EXHIBIT 10.2


THIS DEBENTURE, AND THE SECURITIES INTO WHICH IT IS CONVERTIBLE (COLLECTIVELY,
THE "SECURITIES"), HAVE NOT BEEN REGISTERED WITH THE UNITED STATES SECURITIES
AND EXCHANGE COMMISSION OR THE SECURITIES COMMISSION OF ANY STATE. THE
SECURITIES ARE BEING OFFERED PURSUANT TO A SAFE HARBOR FROM REGISTRATION UNDER
REGULATION D PROMULGATED UNDER THE SECURITIES ACT OF 1933, AS AMENDED (THE
"ACT"). THE SECURITIES ARE "RESTRICTED" AND MAY NOT BE OFFERED OR SOLD UNLESS
THE SECURITIES ARE REGISTERED UNDER THE ACT, PURSUANT TO REGULATION D OR
PURSUANT TO AVAILABLE EXEMPTIONS FROM THE REGISTRATION REQUIREMENTS OF THE ACT
AND THE COMPANY WILL BE PROVIDED WITH OPINION OF COUNSEL OR OTHER SUCH
INFORMATION AS IT MAY REASONABLY REQUIRE TO CONFIRM THAT SUCH EXEMPTIONS ARE
AVAILABLE. FURTHER HEDGING TRANSACTIONS INVOLVING THE SECURITIES MAY NOT BE MADE
EXCEPT IN COMPLIANCE WITH THE ACT.


                                    DEBENTURE


                          ADVANCED VIRAL RESEARCH CORP.

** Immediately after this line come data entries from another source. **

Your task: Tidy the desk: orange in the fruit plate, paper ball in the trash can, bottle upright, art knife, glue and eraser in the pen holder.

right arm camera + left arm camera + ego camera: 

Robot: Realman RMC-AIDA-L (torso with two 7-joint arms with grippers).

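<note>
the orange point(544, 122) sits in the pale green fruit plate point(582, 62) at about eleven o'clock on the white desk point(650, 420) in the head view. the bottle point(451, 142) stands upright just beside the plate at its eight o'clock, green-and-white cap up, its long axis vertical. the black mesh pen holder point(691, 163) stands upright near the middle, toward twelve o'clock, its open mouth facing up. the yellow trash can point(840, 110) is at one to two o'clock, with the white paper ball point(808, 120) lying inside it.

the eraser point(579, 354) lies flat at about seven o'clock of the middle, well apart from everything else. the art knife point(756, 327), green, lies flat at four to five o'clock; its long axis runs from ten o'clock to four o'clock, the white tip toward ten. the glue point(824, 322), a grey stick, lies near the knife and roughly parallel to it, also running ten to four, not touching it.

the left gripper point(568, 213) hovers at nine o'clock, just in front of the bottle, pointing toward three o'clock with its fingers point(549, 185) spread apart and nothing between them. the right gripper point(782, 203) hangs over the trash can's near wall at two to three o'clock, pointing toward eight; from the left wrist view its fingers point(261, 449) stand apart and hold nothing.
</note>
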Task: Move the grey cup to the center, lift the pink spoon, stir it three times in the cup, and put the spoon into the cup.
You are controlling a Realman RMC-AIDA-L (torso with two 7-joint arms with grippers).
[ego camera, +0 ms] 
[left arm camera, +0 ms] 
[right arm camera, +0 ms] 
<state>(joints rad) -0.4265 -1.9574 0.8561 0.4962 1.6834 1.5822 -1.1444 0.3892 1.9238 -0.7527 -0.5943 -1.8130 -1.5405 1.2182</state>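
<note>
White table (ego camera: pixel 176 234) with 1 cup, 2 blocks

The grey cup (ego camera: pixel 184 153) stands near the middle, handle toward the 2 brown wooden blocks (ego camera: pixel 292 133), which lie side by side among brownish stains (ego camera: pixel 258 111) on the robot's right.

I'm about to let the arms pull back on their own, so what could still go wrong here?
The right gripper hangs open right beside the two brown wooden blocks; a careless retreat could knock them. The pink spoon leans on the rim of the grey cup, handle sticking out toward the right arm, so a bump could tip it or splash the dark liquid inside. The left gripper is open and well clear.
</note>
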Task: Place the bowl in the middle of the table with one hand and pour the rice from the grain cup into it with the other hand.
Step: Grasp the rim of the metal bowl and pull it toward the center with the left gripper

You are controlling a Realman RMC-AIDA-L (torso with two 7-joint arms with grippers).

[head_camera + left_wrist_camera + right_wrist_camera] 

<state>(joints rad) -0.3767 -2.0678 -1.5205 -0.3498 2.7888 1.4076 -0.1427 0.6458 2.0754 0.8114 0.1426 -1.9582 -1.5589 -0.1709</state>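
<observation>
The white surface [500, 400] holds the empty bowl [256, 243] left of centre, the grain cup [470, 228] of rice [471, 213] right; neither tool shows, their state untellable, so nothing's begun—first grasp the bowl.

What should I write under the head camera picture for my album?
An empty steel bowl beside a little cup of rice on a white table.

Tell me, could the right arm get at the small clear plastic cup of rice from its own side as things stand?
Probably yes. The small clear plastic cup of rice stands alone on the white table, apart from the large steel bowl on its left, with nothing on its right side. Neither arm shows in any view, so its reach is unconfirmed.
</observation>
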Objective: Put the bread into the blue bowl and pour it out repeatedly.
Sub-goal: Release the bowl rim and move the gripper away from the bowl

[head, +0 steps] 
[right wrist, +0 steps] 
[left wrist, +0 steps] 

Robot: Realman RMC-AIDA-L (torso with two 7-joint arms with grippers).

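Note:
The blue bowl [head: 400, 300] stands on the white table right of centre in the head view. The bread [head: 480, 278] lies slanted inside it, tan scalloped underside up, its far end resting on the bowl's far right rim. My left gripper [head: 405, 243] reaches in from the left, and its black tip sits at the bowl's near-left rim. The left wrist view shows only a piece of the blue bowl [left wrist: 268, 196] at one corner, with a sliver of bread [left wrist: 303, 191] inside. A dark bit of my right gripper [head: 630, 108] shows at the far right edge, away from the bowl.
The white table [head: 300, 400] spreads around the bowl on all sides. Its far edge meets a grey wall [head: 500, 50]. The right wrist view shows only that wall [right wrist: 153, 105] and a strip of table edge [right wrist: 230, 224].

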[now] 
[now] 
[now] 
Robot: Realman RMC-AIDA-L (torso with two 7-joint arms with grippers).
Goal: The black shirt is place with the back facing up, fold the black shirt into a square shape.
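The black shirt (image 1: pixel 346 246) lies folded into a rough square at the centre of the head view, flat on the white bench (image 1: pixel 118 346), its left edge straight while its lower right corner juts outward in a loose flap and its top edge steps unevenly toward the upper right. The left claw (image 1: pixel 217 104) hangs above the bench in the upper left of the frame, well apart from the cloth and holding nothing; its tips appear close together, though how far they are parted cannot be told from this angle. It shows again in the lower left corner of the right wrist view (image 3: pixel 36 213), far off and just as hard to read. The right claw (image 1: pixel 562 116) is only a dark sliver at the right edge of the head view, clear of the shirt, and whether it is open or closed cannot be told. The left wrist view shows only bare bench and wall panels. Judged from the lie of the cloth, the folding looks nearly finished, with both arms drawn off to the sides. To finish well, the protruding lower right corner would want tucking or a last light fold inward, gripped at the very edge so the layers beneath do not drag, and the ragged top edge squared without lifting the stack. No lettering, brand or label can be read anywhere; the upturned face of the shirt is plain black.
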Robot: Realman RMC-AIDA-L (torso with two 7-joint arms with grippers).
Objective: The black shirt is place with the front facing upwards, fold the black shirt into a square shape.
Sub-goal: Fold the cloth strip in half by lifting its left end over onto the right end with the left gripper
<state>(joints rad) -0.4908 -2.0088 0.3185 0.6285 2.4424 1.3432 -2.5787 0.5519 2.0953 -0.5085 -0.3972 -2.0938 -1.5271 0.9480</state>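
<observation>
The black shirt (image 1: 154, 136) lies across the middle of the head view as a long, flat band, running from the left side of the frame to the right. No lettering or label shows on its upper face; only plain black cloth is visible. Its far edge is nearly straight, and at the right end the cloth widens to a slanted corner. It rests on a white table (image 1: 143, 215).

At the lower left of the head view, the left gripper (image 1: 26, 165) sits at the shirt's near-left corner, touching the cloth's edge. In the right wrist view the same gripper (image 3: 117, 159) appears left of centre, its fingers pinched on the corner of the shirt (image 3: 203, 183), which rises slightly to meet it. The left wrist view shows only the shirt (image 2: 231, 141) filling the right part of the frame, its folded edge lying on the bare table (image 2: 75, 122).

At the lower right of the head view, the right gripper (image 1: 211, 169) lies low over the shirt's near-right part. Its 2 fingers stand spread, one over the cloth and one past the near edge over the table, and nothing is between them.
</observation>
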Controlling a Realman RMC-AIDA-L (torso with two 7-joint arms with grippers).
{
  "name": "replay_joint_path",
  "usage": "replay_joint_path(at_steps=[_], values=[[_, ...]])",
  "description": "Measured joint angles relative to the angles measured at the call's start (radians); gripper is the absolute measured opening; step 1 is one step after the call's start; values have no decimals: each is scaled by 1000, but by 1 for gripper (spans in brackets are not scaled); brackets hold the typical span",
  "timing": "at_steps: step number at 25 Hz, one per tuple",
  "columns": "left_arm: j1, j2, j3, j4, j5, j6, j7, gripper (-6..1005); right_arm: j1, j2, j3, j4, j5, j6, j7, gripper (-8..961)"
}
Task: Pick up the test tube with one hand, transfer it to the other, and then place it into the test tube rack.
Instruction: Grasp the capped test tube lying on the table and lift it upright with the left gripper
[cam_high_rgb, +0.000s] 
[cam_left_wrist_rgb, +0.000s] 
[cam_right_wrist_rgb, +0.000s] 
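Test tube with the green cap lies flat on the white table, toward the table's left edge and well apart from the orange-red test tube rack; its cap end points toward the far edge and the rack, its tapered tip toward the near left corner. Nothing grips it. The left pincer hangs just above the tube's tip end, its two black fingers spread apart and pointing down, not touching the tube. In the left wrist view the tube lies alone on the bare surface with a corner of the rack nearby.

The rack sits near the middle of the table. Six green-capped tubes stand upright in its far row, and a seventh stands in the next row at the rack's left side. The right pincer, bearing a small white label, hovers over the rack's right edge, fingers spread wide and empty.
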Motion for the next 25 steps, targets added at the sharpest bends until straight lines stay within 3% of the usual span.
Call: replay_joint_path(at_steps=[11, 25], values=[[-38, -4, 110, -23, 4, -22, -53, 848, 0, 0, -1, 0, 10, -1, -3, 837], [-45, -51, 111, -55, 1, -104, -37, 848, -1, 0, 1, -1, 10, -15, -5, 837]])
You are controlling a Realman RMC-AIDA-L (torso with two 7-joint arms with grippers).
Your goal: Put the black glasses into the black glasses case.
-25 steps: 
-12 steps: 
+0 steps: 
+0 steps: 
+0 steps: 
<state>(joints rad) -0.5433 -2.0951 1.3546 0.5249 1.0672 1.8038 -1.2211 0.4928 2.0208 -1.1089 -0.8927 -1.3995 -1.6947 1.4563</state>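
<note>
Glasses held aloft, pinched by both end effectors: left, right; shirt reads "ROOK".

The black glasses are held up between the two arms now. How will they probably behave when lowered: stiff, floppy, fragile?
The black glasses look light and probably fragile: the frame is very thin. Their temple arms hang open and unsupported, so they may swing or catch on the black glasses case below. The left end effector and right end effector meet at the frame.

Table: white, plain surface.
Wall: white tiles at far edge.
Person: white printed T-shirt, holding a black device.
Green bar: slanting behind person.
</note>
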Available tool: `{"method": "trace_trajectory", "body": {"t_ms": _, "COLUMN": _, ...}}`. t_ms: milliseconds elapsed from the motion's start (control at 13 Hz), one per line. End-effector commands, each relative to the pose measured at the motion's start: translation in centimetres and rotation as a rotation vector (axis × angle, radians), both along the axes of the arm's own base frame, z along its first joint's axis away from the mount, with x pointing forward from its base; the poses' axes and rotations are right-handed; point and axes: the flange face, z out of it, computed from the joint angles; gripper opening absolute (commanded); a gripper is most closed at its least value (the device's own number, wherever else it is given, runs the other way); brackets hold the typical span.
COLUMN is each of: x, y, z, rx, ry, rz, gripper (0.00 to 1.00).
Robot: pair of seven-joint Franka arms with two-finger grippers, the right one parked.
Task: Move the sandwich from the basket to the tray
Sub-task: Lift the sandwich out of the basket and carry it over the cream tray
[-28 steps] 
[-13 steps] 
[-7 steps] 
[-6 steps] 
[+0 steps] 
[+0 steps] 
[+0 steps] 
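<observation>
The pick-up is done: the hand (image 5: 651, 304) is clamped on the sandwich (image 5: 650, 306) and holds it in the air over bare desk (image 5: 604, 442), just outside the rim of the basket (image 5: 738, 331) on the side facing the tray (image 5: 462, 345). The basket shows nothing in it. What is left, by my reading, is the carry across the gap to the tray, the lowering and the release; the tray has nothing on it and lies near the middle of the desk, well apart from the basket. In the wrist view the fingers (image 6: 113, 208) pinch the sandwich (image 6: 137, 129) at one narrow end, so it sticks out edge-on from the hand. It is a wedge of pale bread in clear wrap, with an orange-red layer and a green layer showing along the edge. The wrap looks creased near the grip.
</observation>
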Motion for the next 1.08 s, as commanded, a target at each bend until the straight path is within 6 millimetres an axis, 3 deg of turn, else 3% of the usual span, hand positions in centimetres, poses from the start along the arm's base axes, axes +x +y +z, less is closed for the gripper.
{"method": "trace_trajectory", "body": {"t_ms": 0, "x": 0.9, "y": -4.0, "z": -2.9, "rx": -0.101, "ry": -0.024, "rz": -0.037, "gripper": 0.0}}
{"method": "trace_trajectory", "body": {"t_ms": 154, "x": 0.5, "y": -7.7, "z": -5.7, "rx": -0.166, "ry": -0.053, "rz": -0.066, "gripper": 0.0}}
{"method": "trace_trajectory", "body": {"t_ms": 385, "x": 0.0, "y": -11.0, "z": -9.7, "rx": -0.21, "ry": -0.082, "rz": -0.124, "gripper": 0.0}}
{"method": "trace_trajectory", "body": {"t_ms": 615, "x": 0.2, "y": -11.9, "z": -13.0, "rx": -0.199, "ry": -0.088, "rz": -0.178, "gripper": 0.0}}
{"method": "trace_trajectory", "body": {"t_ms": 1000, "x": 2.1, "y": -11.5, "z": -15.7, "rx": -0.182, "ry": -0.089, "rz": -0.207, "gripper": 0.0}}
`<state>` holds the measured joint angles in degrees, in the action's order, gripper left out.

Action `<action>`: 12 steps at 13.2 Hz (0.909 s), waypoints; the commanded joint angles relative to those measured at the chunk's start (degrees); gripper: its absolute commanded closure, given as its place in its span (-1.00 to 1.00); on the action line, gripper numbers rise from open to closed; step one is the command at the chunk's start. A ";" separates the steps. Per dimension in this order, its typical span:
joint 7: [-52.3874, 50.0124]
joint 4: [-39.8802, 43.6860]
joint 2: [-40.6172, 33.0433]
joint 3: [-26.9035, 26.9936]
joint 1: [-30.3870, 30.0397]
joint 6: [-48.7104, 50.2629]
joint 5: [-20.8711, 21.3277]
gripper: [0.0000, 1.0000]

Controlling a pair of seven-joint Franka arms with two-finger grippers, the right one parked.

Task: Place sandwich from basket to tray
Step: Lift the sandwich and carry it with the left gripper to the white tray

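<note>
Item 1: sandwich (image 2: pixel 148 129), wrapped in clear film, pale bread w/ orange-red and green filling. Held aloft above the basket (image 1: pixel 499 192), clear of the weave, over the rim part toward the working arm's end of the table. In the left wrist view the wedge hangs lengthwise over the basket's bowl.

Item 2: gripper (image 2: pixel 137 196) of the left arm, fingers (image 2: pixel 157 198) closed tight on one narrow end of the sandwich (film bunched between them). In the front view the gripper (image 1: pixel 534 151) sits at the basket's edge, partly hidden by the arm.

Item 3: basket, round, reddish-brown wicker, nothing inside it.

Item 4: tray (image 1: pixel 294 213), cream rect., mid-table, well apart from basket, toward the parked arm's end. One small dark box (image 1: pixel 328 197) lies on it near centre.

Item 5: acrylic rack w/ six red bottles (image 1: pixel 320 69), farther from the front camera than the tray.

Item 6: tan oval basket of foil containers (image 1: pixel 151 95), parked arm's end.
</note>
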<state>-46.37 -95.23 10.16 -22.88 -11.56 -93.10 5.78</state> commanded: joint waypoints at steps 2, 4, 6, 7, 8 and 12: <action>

                            5% CONVERTIBLE DEBENTURE


                               DUE APRIL 28, 2008


NO. 001                                                           $ 2,500,000.00

         This Debenture is issued by ADVANCED VIRAL RESEARCH CORP., a Delaware
corporation (the "Company"), to CORNELL CAPITAL PARTNERS, LP (together with its
permitted successors and assigns, the "Holder") pursuant to exemptions from
registration under the Securities Act of 1933, as amended.

                                   ARTICLE I.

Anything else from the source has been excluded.